5. To the extent that the Underwriter does not exercise its over-allotment option to purchase up to an additional 3,000,000 Units within 45 days from the date of the Prospectus (and as further described in the Prospectus), the Sponsor agrees to forfeit, at no cost, a number of Founder Shares equal to the product of 750,000 multiplied by a fraction, (i) the numerator of which is 3,000,000 minus the number of Units purchased by the Underwriter upon the exercise of its over-allotment option, if any, and (ii) the denominator of which is 3,000,000.
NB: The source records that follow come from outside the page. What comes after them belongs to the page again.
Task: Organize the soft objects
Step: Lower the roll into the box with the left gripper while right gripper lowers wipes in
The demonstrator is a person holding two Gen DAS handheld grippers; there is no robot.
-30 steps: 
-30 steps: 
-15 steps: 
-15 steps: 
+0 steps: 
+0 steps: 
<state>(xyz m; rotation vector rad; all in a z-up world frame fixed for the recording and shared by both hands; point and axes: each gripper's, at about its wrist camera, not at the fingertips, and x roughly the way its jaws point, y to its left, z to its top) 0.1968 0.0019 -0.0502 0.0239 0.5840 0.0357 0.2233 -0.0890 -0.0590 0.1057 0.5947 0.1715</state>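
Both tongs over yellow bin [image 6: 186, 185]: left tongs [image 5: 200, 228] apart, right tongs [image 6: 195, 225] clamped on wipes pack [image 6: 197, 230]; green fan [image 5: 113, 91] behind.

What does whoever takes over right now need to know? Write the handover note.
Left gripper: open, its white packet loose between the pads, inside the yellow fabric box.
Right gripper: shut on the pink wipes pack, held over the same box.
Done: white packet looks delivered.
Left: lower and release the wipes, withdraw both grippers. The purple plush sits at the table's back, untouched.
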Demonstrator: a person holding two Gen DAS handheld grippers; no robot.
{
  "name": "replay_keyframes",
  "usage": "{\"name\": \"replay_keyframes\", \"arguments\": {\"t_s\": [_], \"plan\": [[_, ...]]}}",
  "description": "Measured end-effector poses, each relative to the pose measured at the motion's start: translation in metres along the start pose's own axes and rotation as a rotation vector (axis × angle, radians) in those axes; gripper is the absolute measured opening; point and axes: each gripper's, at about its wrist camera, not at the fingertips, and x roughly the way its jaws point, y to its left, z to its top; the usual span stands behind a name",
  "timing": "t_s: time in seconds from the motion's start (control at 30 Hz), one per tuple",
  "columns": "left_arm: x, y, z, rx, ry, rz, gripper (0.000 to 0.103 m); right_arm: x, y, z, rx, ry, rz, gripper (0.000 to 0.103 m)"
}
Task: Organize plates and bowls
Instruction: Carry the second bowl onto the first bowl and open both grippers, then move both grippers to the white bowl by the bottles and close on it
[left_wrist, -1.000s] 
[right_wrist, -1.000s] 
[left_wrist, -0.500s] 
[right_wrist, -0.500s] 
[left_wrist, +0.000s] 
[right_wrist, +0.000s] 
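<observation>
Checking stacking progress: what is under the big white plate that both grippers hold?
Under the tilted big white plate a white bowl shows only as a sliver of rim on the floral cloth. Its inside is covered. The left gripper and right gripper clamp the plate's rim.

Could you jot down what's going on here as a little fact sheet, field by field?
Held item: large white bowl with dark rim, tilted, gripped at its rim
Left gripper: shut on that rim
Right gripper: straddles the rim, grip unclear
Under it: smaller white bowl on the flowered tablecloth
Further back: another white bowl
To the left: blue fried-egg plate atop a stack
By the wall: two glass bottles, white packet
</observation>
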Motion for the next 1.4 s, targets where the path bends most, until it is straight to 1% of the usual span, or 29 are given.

6. The Sponsor and each Insider hereby agrees and acknowledges that: (i) the Underwriter and the Company would be irreparably injured in the event of a breach by the Sponsor or such Insider of its, his or her obligations under paragraphs 1, 2, 3, 4, 5, 7(a), 7(b), and 9, as applicable, of this Letter Agreement (ii) monetary damages may not be an adequate remedy for such breach and (iii) the non-breaching party shall be entitled to injunctive relief, in addition to any other remedy that such party may have in law or in equity, in the event of such breach.
7. (a) The Sponsor and each Insider agrees that it, he or she shall not Transfer any Founder Shares (or shares of Common Stock issuable upon conversion thereof) until the earlier of (A) one year after the completion of the Company’s initial Business Combination and (B) subsequent to the Company’s initial Business Combination, (x) if the closing price of the Common Stock equals or exceeds $12.00 per share (as adjusted for stock splits, stock dividends, reorganizations, recapitalizations and the like) for any 20 trading days within any 30-trading day period commencing at least 150 days after the completion of the Company’s initial Business Combination or (y) the date on which the Company completes a liquidation, merger, capital stock exchange, reorganization or other similar transaction that results in all of the Company’s stockholders having the right to exchange their shares of common stock for cash, securities or other property (the “Founder Shares Lock-up Period”).
(b) The Sponsor and each Insider agrees that it, he or she shall not Transfer any Private Placement Warrants (or shares of Common Stock issued or issuable upon the exercise of the Private Placement Warrants) until 30 days after the completion of the Company’s initial Business Combination (the “Private Placement Warrants Lock-up Period,” together with the Founder Shares Lock-up Period, the “Lock-up Periods”).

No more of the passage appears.